Pig in a Poke

When I arrived to serve First Presbyterian Church of Tallahassee in 1985, Florida was coming down with a bad case of lottery fever.  Both conservative Christian groups and the liberal-leaning Florida Council of Churches opposed the establishment of a state-run lottery, even though proponents insisted that funds derived by separating fools from their money would be used to “enhance education.”

I joined Southern Baptists and Unitarians to say that the state should not encourage the something-for-nothing mentality that undergirds “gaming.”  (You can’t say “gambling” anymore.  That word has been stricken from the lexicon.)  We opposed the lottery on moral grounds.
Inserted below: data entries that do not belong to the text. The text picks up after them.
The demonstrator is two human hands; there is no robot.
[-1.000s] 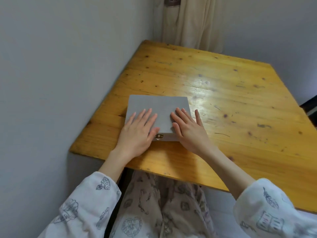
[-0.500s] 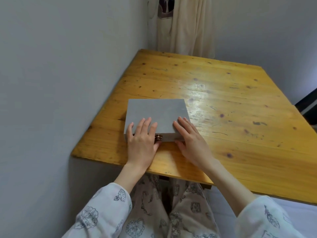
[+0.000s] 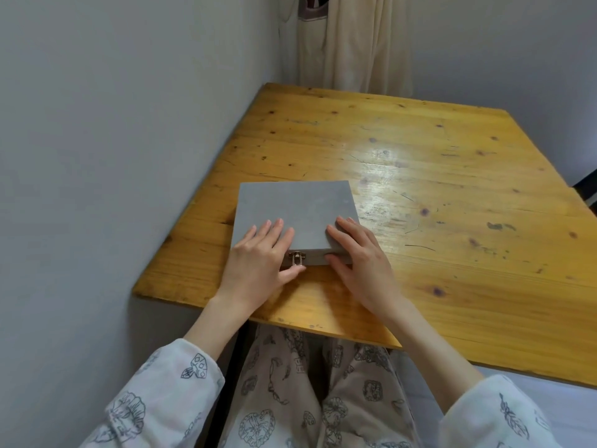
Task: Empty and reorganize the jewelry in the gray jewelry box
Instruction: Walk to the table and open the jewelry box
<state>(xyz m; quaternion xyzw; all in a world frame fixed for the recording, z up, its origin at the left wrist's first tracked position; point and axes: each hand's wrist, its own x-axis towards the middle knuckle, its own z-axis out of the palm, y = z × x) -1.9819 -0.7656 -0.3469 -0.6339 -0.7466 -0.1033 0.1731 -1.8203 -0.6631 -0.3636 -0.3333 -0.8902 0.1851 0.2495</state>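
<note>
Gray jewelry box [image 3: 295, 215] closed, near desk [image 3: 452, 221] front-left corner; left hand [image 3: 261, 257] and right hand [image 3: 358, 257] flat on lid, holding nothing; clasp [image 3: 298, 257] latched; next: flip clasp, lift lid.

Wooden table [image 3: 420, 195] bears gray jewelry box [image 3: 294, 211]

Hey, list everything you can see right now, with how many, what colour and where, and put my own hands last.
jewelry box: one, gray, lid closed, on the table's near-left part
clasp: one, metal, on the box's front face
table: one, yellow-orange wood, against the left wall
curtain: one, cream, hanging beyond the table's far edge
left hand: one, fingers flat on the lid, thumb by the clasp
right hand: one, fingers flat on the lid's right front corner
</note>
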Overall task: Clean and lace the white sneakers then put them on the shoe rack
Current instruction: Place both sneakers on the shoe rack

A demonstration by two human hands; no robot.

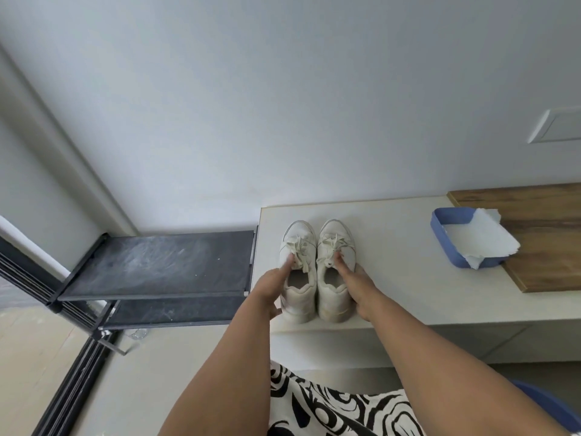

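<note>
Two white sneakers [316, 272] stood side by side on the pale bench [393, 262], toes pointing far, already laced. My left hand [272, 291] gripped the left shoe, my right hand [358, 287] the right one. I judged the shoe rack [157, 265] lay just left, nearer my left hand.

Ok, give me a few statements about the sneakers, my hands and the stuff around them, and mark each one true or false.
1. Both white sneakers stand side by side on the pale bench. True.
2. The sneakers have no laces. False: both are laced.
3. The left hand is on the left sneaker, the right hand on the right one. True.
4. The sneakers sit on the black shoe rack. False: its top shelf holds no shoes.
5. The blue tray holds white paper. True.
</note>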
We lost, of course.  The voters of Florida, in their infinite wisdom (or utter gullibility) took the bait.  And guess what!  The pea wasn’t under the shell after all.  Over time, the tax dollars that should have gone to education went elsewhere.  And the Governor is praised for proposing a budget increase for education that barely makes up for last year’s cut.

Meanwhile the ads for the Lottery grow increasingly surreal.  Throwing your money away on lottery tickets is not an exercise in cupidity after all.  It’s a way of “contributing” to education.
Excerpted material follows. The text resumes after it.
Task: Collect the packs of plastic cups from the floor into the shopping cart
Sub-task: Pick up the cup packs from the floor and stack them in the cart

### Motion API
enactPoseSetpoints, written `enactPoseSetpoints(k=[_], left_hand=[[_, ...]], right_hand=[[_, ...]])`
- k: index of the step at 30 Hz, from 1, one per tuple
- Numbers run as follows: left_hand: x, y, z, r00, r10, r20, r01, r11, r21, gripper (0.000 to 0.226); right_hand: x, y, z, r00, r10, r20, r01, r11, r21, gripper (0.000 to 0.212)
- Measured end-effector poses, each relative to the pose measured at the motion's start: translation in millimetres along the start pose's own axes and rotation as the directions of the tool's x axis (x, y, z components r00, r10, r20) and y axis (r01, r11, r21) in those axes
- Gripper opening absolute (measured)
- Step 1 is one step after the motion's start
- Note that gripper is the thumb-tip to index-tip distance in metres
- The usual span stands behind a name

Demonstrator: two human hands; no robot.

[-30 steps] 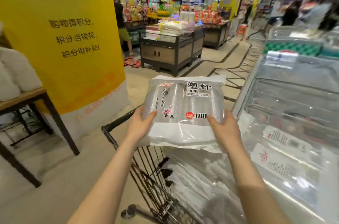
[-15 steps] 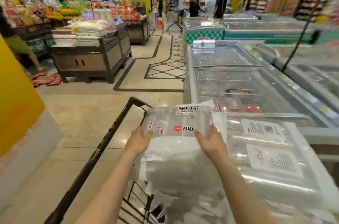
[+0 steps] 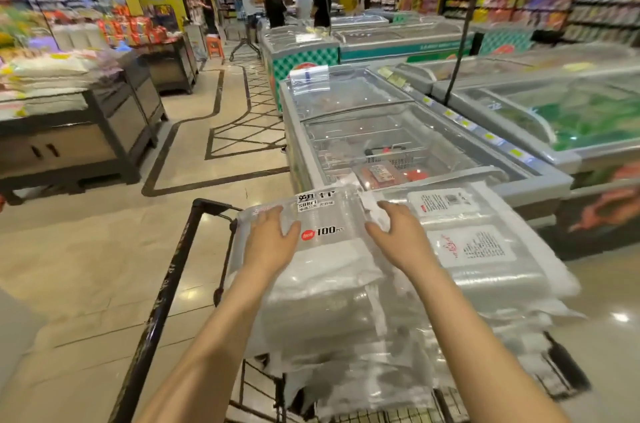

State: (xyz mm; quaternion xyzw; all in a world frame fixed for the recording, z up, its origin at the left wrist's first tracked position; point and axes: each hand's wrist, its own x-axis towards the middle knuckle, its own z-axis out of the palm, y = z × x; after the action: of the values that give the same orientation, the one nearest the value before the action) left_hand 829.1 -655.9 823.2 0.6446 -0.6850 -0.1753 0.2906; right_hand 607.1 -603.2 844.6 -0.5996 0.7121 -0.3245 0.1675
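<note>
— Both hands flat on it?
— Yes: left hand and right hand press, fingers spread, on the clear pack of plastic cups, printed "100pcs", topping the pile of packs in the shopping cart, beside a chest freezer.

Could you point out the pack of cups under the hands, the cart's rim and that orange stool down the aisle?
pack of plastic cups (image 3: 323, 214), head view: its printed front.
shopping cart (image 3: 180, 249), head view: its black left rim.
orange stool (image 3: 213, 44), head view: its seat.
</note>
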Motion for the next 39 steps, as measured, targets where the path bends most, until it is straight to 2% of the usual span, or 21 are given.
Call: enactPoseSetpoints(k=[3,7,12,17,26,35,39], left_hand=[[7,49,25,0.977,0.191,0.097,-0.189,0.982,-0.023,0.054],[-4,123,69,0.883,0.409,0.231,-0.416,0.909,-0.020,0.054],[-42,220,124,0.727,0.608,0.320,-0.613,0.784,-0.099,0.055],[-101,323,188,0.546,0.763,0.345,-0.762,0.624,-0.172,0.053],[-202,477,300,0.282,0.891,0.356,-0.910,0.365,-0.195,0.047],[-260,552,391,0.127,0.911,0.393,-0.920,0.257,-0.298,0.045],[-265,580,444,0.080,0.904,0.419,-0.908,0.240,-0.344,0.044]], right_hand=[[-11,27,-36,0.995,0.026,-0.097,-0.036,0.994,-0.102,0.054],[-36,77,-91,0.973,0.088,-0.215,-0.135,0.968,-0.213,0.054],[-83,147,-159,0.922,0.192,-0.335,-0.304,0.897,-0.322,0.055],[-142,217,-234,0.848,0.284,-0.447,-0.452,0.829,-0.330,0.055],[-243,347,-368,0.743,0.371,-0.557,-0.600,0.738,-0.309,0.051],[-294,456,-416,0.621,0.468,-0.629,-0.713,0.672,-0.203,0.049],[-294,505,-421,0.594,0.517,-0.616,-0.749,0.635,-0.189,0.050]])
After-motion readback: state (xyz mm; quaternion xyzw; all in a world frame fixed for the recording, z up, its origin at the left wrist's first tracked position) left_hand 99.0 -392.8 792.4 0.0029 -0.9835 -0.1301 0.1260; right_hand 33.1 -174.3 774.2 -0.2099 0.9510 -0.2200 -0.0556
Eat your heart out, George Orwell.

The slide down the slippery slope has brought us to Gretna, a town in that is 85 per cent black and has an unemployment rate of 25 percent.  In a few days the residents of Gadsden County will get to vote on whether to allow slot machines to be added to the barrel racing and card games that are already underway at Creek Entertainment Gretna.

There’s not much doubt which way the vote will go.  The allure of jobs and new tax revenues is powerful.   My colleague, The Rev. Mr. Charles Scriven, a man of impeccable integrity, has launched an effort to defeat the slots.  Alas, the momentum is against him.

We can’t put the genie back in the bottle.  “Gaming” is probably here to stay.  The best we can do is to try to contain it as best we can.  Still, I can’t relinquish the dream of a system that uses equitably-derived tax dollars to further the public good.

“Gaming” is a social evil, no matter how many voters approve it.  It’s bad for families, bad for individuals, and bad public policy.  Dress it up anyway you want, it’s still a pig in a poke.